Data for analysis section start

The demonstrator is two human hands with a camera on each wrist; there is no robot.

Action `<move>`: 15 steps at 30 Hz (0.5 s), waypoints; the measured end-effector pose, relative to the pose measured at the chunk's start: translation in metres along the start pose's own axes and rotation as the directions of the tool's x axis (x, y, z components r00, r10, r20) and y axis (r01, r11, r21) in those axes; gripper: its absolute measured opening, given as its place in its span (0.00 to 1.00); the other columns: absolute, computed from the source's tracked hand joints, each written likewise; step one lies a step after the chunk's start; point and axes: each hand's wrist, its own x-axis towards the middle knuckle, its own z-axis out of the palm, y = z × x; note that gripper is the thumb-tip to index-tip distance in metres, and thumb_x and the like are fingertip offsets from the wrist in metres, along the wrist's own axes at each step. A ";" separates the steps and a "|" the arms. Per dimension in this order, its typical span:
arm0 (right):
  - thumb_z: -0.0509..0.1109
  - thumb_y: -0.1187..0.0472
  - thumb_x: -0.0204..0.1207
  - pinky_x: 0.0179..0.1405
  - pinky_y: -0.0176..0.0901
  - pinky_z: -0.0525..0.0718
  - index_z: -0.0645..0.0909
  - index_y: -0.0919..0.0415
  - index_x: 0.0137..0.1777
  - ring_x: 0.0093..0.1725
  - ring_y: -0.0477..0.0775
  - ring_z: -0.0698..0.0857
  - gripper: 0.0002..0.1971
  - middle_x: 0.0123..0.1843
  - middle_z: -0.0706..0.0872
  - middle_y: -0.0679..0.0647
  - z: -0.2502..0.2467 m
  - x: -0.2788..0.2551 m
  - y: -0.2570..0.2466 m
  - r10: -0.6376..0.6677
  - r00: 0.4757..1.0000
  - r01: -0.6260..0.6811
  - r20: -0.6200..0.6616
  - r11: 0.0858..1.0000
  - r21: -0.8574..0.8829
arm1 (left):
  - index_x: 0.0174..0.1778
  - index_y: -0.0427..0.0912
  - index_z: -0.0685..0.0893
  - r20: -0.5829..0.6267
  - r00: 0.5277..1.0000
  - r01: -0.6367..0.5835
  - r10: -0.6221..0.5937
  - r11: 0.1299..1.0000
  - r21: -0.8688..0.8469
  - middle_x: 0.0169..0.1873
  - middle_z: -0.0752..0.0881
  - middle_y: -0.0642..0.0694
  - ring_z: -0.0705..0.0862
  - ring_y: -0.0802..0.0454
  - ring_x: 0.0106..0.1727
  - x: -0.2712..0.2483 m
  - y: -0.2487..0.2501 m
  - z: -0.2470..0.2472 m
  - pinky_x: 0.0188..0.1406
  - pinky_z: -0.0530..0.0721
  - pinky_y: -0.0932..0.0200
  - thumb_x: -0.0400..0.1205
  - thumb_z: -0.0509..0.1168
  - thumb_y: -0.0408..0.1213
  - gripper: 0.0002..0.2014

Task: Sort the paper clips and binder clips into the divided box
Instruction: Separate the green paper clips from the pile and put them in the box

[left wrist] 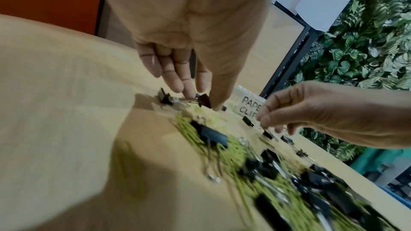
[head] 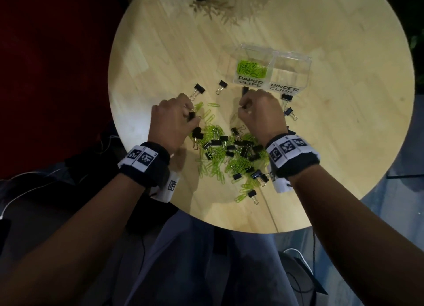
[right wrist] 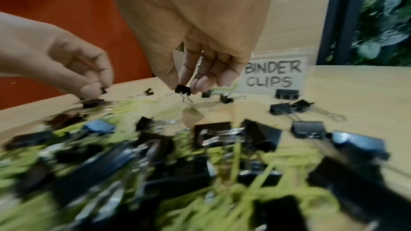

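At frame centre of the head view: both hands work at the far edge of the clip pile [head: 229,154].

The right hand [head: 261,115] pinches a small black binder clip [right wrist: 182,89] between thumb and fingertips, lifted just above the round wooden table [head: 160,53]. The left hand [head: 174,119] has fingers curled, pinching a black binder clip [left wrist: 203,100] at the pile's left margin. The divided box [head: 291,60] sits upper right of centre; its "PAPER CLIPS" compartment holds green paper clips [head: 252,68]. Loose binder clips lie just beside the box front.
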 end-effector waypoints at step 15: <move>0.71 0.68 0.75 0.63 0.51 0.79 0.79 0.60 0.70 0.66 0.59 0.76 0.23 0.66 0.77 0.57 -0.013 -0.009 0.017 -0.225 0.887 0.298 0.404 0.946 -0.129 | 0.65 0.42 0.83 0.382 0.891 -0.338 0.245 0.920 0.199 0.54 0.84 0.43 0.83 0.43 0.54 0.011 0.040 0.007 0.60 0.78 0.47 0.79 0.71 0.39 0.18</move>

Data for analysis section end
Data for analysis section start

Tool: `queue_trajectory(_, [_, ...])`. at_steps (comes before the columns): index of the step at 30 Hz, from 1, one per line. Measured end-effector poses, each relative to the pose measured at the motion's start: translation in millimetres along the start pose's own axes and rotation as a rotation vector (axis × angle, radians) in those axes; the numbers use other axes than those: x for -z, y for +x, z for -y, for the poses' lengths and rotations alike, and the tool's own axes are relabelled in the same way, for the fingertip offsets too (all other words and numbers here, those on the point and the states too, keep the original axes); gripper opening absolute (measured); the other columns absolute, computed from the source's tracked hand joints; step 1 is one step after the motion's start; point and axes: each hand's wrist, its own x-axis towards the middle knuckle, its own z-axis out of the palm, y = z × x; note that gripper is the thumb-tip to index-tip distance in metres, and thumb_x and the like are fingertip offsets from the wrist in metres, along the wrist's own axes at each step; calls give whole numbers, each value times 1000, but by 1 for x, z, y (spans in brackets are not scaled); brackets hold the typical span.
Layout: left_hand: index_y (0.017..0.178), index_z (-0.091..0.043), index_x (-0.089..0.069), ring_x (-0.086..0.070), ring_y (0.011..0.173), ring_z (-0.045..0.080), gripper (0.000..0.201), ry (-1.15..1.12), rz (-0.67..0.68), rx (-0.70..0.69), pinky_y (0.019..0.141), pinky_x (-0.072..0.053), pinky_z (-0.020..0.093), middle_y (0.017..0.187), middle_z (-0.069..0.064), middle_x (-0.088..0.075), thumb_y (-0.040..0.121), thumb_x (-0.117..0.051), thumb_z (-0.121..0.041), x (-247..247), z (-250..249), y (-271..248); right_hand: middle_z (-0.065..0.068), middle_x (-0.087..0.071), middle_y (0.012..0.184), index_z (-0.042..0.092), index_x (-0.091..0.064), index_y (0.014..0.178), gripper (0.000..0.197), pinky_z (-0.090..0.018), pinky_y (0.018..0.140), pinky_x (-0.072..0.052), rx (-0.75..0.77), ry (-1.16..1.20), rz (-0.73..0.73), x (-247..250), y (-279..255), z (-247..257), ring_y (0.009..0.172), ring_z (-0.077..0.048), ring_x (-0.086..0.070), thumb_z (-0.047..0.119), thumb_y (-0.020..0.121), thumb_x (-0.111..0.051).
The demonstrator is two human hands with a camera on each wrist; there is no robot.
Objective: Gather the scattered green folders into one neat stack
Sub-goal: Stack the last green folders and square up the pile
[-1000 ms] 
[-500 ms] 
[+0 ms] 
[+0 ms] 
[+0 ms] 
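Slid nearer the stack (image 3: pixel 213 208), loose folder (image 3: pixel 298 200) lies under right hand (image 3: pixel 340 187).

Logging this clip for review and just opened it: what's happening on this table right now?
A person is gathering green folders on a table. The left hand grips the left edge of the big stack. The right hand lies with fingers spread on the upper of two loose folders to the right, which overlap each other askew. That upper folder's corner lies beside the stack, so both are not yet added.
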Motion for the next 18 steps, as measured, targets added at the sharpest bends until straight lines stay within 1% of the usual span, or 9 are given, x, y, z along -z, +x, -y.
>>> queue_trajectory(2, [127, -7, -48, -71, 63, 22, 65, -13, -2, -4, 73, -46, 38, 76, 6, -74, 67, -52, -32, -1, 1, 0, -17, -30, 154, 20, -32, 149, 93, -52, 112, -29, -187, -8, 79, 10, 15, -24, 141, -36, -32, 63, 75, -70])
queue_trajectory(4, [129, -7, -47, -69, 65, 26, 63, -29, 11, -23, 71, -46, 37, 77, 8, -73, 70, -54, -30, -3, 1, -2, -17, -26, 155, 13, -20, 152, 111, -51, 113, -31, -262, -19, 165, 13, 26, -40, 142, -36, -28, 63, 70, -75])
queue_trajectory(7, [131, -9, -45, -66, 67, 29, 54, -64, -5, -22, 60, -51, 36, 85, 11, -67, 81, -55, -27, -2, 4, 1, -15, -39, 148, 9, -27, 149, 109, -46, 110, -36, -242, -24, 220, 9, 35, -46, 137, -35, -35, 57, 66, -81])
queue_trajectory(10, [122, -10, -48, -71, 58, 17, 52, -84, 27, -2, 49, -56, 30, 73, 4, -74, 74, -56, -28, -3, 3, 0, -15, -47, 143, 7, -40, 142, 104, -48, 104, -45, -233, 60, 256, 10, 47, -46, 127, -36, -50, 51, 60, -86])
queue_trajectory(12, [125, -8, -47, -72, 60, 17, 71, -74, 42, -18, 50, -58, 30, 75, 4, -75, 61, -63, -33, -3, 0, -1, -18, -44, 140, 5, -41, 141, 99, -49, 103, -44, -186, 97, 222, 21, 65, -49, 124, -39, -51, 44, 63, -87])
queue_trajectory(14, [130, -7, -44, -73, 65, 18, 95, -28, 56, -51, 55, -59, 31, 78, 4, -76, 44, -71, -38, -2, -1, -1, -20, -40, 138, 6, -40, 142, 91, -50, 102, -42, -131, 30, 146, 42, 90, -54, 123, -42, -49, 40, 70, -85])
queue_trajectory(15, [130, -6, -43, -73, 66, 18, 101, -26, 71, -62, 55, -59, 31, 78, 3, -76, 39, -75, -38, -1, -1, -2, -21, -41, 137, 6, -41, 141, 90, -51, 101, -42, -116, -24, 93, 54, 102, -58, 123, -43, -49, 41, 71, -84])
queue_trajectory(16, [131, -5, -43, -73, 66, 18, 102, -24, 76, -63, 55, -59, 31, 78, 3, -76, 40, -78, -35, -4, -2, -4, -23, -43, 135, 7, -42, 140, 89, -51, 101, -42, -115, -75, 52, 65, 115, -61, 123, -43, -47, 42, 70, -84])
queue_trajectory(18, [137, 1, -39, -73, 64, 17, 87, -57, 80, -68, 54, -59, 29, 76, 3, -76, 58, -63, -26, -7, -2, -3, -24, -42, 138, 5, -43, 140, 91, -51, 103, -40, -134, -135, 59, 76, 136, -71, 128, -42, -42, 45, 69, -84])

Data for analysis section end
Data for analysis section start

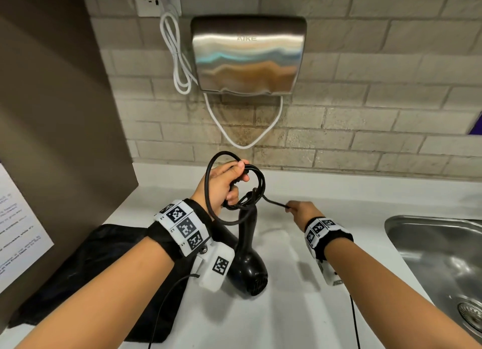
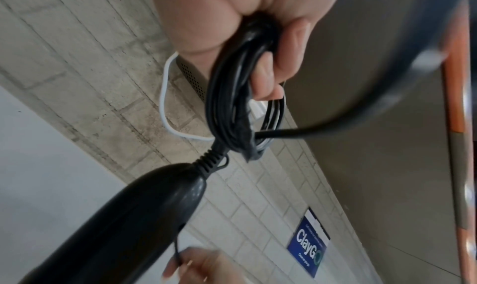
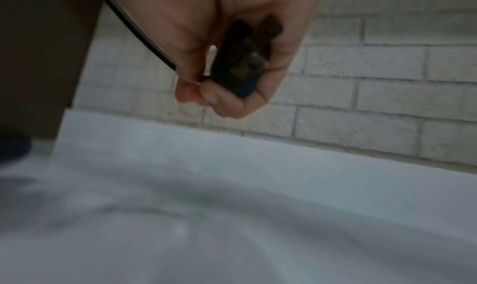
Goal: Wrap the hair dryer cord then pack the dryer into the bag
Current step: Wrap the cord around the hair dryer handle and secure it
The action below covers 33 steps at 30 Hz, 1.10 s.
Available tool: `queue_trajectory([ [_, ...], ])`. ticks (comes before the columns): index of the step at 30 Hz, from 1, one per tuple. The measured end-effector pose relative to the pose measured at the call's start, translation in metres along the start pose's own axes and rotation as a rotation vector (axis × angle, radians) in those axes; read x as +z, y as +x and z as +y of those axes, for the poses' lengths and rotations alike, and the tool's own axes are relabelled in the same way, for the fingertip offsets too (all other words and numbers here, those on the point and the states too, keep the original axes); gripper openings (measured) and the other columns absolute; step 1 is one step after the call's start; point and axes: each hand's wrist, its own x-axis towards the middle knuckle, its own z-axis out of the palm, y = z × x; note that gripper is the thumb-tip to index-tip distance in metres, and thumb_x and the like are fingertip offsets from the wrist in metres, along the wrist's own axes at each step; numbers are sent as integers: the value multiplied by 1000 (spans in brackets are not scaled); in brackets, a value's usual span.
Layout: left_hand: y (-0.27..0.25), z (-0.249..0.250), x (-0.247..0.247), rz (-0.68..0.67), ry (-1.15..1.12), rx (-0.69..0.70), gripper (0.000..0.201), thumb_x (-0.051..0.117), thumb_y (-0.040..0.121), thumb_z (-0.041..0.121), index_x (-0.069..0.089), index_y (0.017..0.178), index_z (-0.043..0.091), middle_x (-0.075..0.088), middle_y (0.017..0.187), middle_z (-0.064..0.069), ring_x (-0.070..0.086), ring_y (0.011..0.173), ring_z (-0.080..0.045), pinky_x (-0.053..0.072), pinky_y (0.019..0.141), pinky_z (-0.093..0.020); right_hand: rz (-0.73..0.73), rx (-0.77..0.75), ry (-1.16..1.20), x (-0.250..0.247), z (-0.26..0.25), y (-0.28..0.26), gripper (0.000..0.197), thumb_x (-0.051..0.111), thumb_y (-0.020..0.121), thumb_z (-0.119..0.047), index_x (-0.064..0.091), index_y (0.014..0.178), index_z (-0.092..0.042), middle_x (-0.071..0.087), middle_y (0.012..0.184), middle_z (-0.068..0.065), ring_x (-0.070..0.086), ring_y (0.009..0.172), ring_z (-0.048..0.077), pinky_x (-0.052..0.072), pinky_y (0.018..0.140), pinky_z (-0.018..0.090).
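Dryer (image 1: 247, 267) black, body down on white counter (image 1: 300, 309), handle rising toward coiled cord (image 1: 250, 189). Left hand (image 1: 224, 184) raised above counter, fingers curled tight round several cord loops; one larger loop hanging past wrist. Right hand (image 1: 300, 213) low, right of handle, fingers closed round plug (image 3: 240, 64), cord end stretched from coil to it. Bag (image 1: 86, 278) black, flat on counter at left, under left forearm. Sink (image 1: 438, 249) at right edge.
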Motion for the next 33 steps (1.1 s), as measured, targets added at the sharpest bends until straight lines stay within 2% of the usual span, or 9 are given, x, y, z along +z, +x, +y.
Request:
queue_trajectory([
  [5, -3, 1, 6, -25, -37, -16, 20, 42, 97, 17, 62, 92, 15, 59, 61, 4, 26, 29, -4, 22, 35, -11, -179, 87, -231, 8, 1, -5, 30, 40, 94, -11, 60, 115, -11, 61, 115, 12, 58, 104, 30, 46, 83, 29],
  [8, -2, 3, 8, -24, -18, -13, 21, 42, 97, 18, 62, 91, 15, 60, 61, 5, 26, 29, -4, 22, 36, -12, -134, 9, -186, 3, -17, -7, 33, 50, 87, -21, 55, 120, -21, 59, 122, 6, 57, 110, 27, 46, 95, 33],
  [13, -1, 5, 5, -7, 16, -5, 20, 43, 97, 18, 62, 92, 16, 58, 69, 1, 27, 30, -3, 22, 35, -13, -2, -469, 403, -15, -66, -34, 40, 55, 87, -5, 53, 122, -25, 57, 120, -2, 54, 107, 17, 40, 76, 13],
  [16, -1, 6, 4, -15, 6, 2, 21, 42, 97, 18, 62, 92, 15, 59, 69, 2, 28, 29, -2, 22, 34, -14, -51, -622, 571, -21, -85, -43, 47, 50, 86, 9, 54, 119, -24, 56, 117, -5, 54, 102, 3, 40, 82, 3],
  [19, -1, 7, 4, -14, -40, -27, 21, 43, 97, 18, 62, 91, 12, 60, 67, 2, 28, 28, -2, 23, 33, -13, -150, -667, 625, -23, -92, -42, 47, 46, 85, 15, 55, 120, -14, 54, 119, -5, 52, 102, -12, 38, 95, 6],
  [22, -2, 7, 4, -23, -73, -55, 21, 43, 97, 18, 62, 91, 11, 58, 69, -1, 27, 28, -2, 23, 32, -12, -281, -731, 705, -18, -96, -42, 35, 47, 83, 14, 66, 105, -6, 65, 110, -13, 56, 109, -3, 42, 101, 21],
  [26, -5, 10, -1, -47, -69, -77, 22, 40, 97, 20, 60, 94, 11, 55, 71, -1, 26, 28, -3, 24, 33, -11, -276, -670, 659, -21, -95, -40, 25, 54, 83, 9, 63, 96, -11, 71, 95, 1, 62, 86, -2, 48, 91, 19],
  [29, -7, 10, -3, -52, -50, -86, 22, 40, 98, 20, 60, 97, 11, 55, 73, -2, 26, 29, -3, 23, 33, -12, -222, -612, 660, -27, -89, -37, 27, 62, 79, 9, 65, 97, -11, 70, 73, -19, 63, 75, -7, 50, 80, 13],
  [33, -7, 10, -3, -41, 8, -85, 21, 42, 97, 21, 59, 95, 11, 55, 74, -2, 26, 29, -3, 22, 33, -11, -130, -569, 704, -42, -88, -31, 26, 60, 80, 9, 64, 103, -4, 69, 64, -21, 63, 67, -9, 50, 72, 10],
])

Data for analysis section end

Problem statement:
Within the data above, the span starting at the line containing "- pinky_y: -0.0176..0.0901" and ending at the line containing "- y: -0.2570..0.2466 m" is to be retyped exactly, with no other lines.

Finished exercise:
  - pinky_y: -0.0176..0.0901
  - pinky_z: -0.0525..0.0718
  - index_z: -0.0645..0.0909
  - index_y: -0.0919..0.0415
  - index_x: 0.0137..0.1777
  - ring_x: 0.0093..0.1725
  - ring_y: -0.0477..0.0775
  - ring_z: -0.0698..0.0857
  - gripper: 0.0002..0.1971
  - middle_x: 0.0123..0.1843
  - middle_z: -0.0706..0.0872
  - middle_y: -0.0679..0.0647
  - z: -0.2502..0.2467 m
  - x: -0.2788..0.2551 m
  - y: -0.2570..0.2466 m

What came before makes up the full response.